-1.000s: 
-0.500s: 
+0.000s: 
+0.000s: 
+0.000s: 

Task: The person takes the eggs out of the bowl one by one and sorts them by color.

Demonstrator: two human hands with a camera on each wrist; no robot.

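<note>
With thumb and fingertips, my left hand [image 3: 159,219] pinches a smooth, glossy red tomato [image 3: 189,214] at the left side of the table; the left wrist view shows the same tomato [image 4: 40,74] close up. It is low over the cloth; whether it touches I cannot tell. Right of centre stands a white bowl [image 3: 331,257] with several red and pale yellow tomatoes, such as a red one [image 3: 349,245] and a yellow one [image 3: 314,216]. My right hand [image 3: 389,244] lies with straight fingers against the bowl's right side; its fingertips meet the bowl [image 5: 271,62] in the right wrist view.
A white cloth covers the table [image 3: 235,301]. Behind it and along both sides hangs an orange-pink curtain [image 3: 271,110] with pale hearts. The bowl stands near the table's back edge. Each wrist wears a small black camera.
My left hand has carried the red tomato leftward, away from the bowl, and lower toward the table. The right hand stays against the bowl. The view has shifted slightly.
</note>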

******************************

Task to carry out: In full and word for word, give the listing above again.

Answer to the exercise:
-1.000s: 
-0.500s: 
+0.000s: 
+0.000s: 
+0.000s: 

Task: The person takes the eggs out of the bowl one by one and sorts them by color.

Demonstrator: two human hands with a camera on each wrist; no robot.

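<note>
With thumb and fingertips, my left hand [image 3: 159,219] pinches a smooth, glossy red tomato [image 3: 189,214] at the left side of the table; the left wrist view shows the same tomato [image 4: 40,74] close up. It is low over the cloth; whether it touches I cannot tell. Right of centre stands a white bowl [image 3: 331,257] with several red and pale yellow tomatoes, such as a red one [image 3: 349,245] and a yellow one [image 3: 314,216]. My right hand [image 3: 389,244] lies with straight fingers against the bowl's right side; its fingertips meet the bowl [image 5: 271,62] in the right wrist view.
A white cloth covers the table [image 3: 235,301]. Behind it and along both sides hangs an orange-pink curtain [image 3: 271,110] with pale hearts. The bowl stands near the table's back edge. Each wrist wears a small black camera.
My left hand has carried the red tomato leftward, away from the bowl, and lower toward the table. The right hand stays against the bowl. The view has shifted slightly.
</note>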

The response to the exercise is complete.